Well OK, this doesn’t seem that terrible, but when you have a variety of different bank accounts, debts, and obligations like we do, it can become quite nerve-wracking. Luckily, we keep our financial house in order and know where to find everything we needed. I’m not sure what powers they possess, but I imagine if you do leave any documentation out, they will call you on your bluff. So please, make sure you know where all your money is, where it’s going, and what you spend it on. Furthermore, the thought that any discrepancies in your credit report or questionable items in your bank statements could interrupt the process is also frightening. No one wants to lose money, especially the amount of money that’s often exchanged during real estate transactions whether it be for builder deposits, earnest money, and so on.

When all is said and done, the whole process will conclude at closing, which is where all the final paperwork is signed and reviewed with your mortgage officer, real estate agent, the seller and their representative, and even an attorney if you choose to have one there. Oh, and this all happens over a 30-60 day period (or longer) when buying an existing house, or over 6-12 months if building!

So, what’s the moral of the story you ask?
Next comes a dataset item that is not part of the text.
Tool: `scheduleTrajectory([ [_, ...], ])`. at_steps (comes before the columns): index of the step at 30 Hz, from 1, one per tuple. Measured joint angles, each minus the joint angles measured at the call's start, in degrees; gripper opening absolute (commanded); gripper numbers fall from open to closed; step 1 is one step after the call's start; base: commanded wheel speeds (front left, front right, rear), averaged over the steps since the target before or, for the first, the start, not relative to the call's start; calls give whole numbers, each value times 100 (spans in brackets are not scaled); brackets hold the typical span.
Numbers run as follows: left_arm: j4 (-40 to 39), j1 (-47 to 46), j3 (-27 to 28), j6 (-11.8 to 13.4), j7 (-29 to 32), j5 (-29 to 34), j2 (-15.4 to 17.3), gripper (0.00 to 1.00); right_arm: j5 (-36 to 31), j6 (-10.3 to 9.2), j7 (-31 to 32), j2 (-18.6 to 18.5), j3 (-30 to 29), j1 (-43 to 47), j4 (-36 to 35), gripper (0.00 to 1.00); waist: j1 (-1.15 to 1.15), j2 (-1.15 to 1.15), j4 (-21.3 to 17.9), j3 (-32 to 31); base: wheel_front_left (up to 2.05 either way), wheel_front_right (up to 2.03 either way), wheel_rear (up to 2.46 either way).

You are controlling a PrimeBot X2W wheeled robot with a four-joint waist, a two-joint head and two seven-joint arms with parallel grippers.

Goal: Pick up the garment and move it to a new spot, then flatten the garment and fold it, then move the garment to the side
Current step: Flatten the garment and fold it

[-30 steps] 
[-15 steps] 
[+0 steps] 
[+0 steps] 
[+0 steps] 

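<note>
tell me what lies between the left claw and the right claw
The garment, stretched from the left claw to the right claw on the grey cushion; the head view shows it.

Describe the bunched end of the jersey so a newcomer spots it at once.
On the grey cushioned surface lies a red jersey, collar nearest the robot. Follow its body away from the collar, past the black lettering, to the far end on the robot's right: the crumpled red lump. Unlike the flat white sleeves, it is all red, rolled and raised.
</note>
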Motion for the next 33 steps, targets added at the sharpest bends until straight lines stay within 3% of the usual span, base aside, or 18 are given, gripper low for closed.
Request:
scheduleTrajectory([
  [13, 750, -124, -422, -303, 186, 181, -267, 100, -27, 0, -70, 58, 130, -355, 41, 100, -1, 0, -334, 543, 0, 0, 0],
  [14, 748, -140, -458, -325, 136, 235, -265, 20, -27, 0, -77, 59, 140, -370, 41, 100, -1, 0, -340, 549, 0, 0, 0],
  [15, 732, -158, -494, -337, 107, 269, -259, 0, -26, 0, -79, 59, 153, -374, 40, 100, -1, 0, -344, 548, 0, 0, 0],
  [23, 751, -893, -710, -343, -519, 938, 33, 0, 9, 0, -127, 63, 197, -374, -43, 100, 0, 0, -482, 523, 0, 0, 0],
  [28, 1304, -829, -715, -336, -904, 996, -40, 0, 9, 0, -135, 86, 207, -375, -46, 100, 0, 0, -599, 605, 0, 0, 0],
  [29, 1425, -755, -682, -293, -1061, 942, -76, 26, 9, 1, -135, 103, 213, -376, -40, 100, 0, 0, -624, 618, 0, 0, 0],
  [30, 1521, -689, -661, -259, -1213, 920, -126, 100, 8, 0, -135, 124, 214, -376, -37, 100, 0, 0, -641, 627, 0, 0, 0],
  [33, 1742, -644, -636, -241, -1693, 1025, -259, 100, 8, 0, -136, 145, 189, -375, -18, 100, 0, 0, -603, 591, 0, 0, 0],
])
Well, to put it simply – make sure you have all your ducks in a row! Seriously, have all your documentation prepared ahead of time such as pay statements, bank statements, tax documents, and any other asset accounts you may own. Be prepared to provide written statements if you have any recent credit inquiries or new debt accounts open, and just be honest. Based on some conversations I’ve had with our real estate agent and mortgage officer, it’s astonishing to hear the number of people who just don’t have everything together in advance. As a result their closing becomes delayed, or the deal falls through all together!

Before you know it, the entire process will be over, and you’ll be living in your new home in no time!

If you made it this far, thank you! I hope you found this post to be helpful one way or another!